■ Work to complete
Show the lines below where "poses" occurs.

■ Recorded information

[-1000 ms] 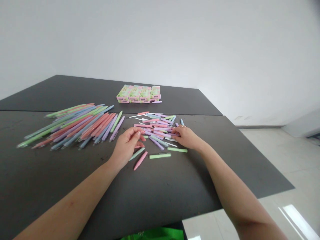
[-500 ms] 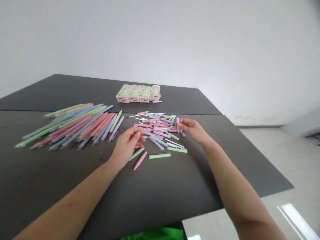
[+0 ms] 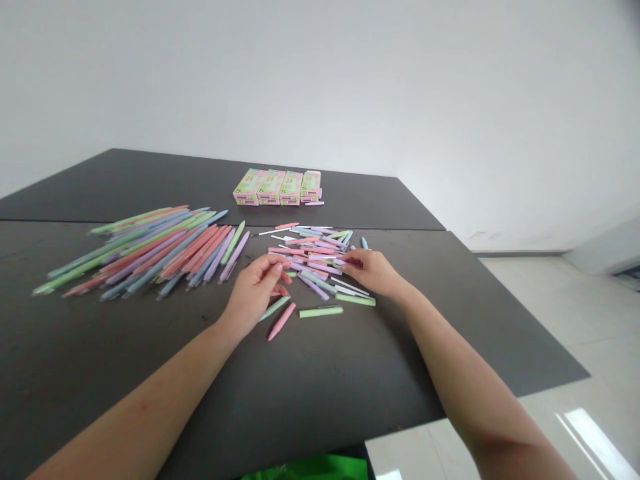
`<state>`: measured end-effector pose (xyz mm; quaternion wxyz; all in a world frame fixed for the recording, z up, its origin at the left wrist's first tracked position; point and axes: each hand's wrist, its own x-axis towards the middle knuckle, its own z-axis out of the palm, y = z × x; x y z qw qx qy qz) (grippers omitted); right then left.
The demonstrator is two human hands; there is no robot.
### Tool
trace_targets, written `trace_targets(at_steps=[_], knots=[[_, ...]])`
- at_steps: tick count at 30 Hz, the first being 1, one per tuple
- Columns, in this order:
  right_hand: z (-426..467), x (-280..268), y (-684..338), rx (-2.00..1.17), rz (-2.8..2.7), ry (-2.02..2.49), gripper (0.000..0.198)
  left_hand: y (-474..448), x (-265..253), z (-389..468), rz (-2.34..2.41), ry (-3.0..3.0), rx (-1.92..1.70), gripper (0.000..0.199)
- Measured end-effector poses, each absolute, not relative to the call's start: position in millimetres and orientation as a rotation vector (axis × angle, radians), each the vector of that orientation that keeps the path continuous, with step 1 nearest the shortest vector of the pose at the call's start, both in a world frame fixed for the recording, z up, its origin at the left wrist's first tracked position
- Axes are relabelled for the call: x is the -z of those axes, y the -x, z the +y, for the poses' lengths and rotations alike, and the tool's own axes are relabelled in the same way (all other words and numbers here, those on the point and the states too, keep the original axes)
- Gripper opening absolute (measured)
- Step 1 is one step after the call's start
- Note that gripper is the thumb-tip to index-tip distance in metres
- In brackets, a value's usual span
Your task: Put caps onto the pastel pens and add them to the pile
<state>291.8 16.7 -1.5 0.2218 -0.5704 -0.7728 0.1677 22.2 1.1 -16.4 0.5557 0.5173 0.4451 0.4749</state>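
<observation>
My left hand (image 3: 257, 288) hovers at the left side of a pile of loose pen parts, thumb and forefinger pinched together. What they hold, if anything, is too small to make out. My right hand (image 3: 373, 272) is closed on a purple pen barrel (image 3: 337, 261) that points left over the pile. Around it lie pink, purple, green and blue barrels and thin white refills (image 3: 350, 287). Closer to me are a green barrel with a clip (image 3: 321, 311), a pink tapered barrel (image 3: 281, 322) and a pale green one (image 3: 275, 308), partly behind my left hand.
A large heap of pastel pens (image 3: 150, 257) spreads over the left of the dark table (image 3: 320, 387). Several pink-and-green boxes (image 3: 269, 187) stand in a row at the back, with a purple piece (image 3: 315, 203) beside them. A wall rises behind the table.
My right hand has moved left and slightly down; the upright purple barrel at its fingertips is now tipped toward my left hand. A blue piece behind it has come into view. My left hand stays put.
</observation>
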Motion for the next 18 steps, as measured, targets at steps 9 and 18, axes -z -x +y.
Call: trace_targets(at_steps=[9,18], knots=[[38.9,-2.2,-264.9,-0.216,-2.320,1.419,0.021,-22.5,13.1,0.1,1.086,-1.221,-1.109,0.028],[50.5,-3.2,-259.4,-0.263,-2.386,1.479,0.017,-20.2,15.9,1.5,1.101,-1.238,-1.074,0.026]])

■ Written solution
- Measured end-effector poses, each absolute, not relative to the call's start: position in millimetres and orientation as a rotation vector (axis × angle, radians), each the vector of that orientation that keeps the path continuous, with step 1 nearest the shortest vector of the pose at the call's start, both in a world frame fixed for the recording, z up, its origin at the left wrist's first tracked position
- Axes are relabelled for the call: x is the -z of those axes, y the -x, z the +y, for the poses' lengths and rotations alike, and the tool's own axes are relabelled in the same way (all other words and numbers here, those on the point and the states too, keep the original axes)

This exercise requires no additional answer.